Retype word for word the stretch of entries below from the line that has "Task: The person" through the line that has "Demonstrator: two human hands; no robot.", and omit the pictures.

+===+

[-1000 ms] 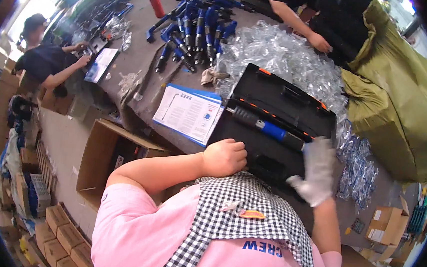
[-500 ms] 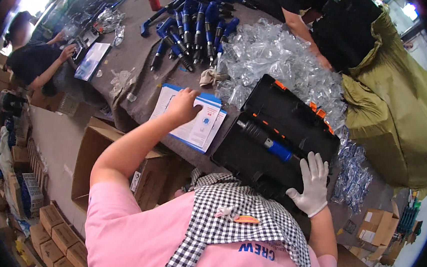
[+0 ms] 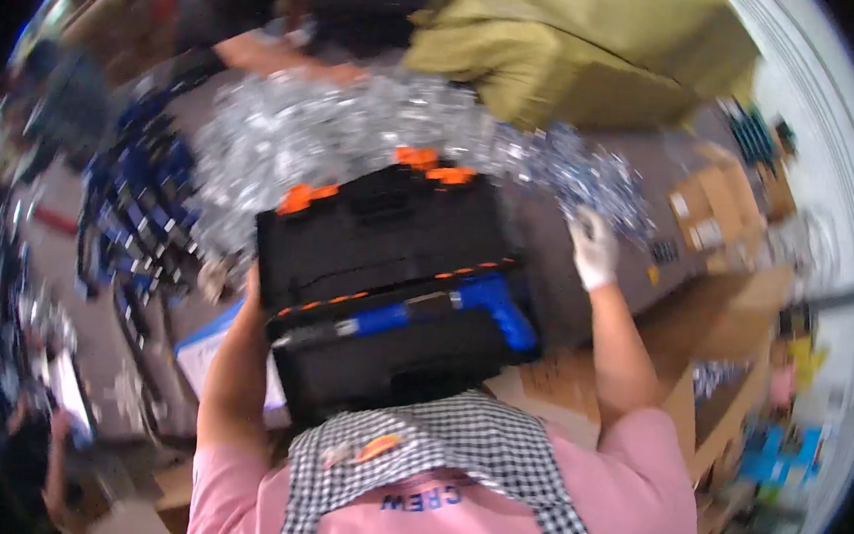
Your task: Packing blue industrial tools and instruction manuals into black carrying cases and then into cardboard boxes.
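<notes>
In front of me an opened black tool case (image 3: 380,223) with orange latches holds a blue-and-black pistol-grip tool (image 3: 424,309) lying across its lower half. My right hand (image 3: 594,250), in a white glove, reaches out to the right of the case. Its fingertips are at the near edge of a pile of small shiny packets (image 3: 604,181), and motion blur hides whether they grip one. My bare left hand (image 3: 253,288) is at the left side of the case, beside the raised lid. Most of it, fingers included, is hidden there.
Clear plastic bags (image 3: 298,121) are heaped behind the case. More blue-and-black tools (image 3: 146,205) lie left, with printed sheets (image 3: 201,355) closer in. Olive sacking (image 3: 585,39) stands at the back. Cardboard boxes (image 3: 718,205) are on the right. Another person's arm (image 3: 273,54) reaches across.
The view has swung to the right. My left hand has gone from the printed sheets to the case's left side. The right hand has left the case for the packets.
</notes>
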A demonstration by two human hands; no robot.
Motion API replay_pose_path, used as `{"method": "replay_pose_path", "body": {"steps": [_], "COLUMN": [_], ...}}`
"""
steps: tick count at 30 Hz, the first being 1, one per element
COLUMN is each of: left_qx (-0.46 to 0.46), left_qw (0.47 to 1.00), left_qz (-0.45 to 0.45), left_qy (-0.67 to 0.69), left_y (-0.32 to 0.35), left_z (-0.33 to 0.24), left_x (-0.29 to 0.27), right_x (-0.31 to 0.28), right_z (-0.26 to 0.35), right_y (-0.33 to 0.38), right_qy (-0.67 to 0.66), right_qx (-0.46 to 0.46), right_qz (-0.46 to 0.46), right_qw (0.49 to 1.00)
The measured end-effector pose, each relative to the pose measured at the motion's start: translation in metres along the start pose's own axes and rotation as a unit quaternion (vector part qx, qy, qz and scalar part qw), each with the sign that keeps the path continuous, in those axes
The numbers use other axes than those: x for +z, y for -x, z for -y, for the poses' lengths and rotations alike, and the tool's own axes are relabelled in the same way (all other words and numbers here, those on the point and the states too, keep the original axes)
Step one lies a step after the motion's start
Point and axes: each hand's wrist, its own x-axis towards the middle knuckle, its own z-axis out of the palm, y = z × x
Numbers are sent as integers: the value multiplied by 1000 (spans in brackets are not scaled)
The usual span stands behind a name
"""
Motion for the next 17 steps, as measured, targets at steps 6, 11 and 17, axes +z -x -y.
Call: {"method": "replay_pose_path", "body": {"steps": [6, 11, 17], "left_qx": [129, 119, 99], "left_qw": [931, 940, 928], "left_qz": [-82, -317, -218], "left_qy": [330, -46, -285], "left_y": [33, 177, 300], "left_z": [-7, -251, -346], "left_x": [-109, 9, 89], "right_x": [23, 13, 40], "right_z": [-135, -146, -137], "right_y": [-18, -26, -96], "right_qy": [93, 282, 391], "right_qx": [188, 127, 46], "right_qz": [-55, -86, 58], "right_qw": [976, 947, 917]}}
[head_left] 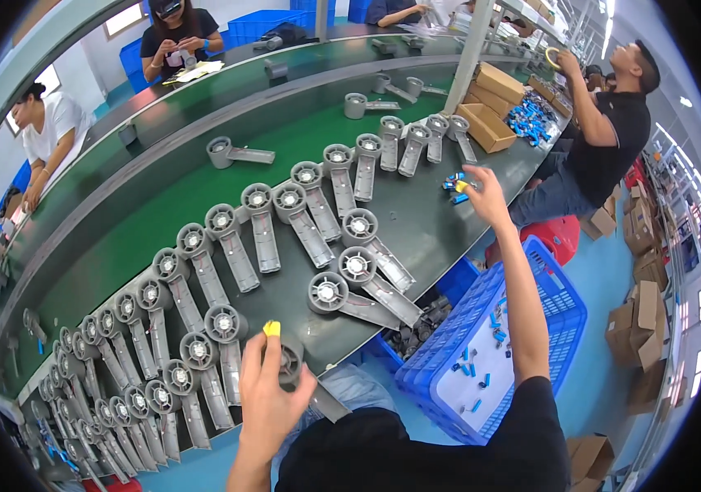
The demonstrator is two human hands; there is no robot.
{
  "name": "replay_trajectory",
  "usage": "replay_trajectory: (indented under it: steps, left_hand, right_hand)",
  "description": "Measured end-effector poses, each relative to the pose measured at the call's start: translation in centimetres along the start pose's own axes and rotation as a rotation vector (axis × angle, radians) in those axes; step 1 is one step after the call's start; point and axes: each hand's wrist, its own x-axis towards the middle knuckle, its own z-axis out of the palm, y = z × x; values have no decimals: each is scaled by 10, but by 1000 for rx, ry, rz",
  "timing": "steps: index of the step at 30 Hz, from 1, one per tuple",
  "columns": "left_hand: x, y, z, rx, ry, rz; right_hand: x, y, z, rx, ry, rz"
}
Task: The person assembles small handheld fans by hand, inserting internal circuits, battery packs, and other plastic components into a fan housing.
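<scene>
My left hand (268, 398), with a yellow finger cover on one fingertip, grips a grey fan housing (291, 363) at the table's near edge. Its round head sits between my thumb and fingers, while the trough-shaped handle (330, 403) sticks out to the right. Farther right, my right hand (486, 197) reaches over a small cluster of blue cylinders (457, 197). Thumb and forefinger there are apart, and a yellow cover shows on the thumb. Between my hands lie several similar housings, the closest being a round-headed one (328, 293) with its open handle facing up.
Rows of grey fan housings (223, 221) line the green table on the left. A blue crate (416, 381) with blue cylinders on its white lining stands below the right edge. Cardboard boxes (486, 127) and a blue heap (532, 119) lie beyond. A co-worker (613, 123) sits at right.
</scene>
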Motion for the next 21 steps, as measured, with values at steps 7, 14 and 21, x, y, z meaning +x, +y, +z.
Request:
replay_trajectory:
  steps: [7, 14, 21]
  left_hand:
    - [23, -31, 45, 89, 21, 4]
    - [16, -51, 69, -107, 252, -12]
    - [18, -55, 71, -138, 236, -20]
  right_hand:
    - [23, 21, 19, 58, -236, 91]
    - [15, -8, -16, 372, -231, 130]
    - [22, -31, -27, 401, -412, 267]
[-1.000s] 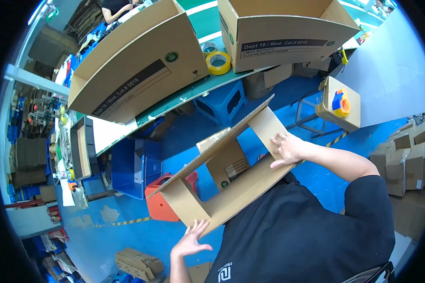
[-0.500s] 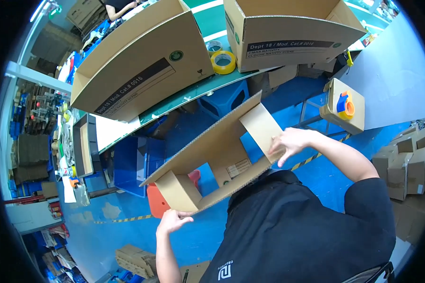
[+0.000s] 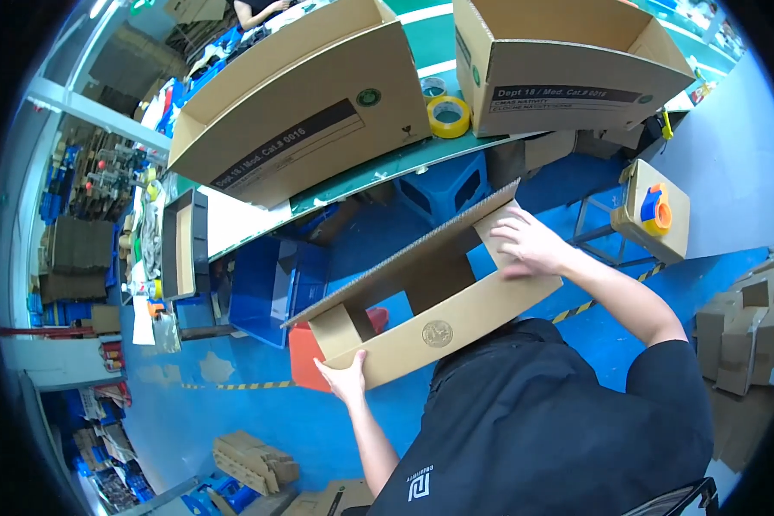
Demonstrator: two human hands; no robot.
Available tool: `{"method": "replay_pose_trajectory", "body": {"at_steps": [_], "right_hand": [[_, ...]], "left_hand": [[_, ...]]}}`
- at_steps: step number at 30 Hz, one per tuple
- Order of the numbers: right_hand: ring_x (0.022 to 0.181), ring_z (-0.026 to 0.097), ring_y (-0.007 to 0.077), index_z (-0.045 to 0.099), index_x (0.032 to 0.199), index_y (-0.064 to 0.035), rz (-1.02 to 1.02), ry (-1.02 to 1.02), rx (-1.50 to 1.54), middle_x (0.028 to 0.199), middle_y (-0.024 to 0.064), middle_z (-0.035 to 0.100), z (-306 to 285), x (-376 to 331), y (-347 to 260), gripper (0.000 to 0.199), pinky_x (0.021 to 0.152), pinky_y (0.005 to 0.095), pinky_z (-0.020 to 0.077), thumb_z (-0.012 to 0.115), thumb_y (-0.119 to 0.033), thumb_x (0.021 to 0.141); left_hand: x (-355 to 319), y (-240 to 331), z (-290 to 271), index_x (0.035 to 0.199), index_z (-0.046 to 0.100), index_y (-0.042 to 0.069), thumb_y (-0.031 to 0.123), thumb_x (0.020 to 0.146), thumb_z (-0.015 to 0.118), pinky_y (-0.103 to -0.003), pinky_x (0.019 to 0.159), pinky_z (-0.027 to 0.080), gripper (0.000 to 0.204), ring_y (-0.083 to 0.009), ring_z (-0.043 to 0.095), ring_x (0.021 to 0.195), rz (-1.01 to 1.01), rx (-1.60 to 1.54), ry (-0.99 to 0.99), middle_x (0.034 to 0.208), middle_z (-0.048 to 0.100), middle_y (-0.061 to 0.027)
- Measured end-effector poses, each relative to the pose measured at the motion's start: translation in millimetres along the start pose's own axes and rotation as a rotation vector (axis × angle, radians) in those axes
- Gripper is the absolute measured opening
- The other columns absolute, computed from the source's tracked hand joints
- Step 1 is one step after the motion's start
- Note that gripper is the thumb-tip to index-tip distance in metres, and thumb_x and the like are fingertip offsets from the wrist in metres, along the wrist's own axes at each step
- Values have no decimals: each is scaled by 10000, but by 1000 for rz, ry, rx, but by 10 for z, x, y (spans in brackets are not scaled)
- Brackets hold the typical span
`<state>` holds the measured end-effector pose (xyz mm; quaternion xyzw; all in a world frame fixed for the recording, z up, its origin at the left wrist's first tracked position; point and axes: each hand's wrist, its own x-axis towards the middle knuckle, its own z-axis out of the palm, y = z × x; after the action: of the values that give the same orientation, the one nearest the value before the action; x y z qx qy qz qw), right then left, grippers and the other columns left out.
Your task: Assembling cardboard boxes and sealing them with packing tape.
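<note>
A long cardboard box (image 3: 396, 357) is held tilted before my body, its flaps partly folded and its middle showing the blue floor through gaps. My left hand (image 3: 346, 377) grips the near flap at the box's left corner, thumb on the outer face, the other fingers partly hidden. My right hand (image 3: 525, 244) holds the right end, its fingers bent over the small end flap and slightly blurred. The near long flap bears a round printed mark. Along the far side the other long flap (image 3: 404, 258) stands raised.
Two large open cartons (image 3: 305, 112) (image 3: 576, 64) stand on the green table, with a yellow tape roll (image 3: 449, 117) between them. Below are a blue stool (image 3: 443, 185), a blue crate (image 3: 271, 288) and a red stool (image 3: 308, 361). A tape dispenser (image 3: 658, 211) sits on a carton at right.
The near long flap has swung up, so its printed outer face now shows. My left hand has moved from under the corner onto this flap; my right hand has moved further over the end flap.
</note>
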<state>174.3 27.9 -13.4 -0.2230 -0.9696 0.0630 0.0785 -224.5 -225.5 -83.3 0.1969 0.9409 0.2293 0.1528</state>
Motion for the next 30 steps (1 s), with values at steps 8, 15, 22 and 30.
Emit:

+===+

Task result.
Task: The person assembles small handheld fans by hand, inserting internal circuits, battery packs, and other plastic components into a fan housing.
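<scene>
My left hand (268, 398), with a yellow finger cover on one fingertip, grips a grey fan housing (291, 363) at the table's near edge. Its round head sits between my thumb and fingers, while the trough-shaped handle (330, 403) sticks out to the right. Farther right, my right hand (486, 197) reaches over a small cluster of blue cylinders (457, 197). Thumb and forefinger there are apart, and a yellow cover shows on the thumb. Between my hands lie several similar housings, the closest being a round-headed one (328, 293) with its open handle facing up.
Rows of grey fan housings (223, 221) line the green table on the left. A blue crate (416, 381) with blue cylinders on its white lining stands below the right edge. Cardboard boxes (486, 127) and a blue heap (532, 119) lie beyond. A co-worker (613, 123) sits at right.
</scene>
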Motion for the next 21 steps, as measured, with values at steps 7, 14 and 21, x, y, z meaning +x, +y, +z.
Request:
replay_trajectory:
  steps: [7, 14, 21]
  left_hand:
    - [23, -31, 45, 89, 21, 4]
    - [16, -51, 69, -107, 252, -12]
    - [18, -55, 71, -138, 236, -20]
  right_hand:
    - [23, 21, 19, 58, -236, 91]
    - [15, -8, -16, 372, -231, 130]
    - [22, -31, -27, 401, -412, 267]
[-1.000s] 
[-0.500s] 
[+0.000s] 
Demonstrator: two human hands; no robot.

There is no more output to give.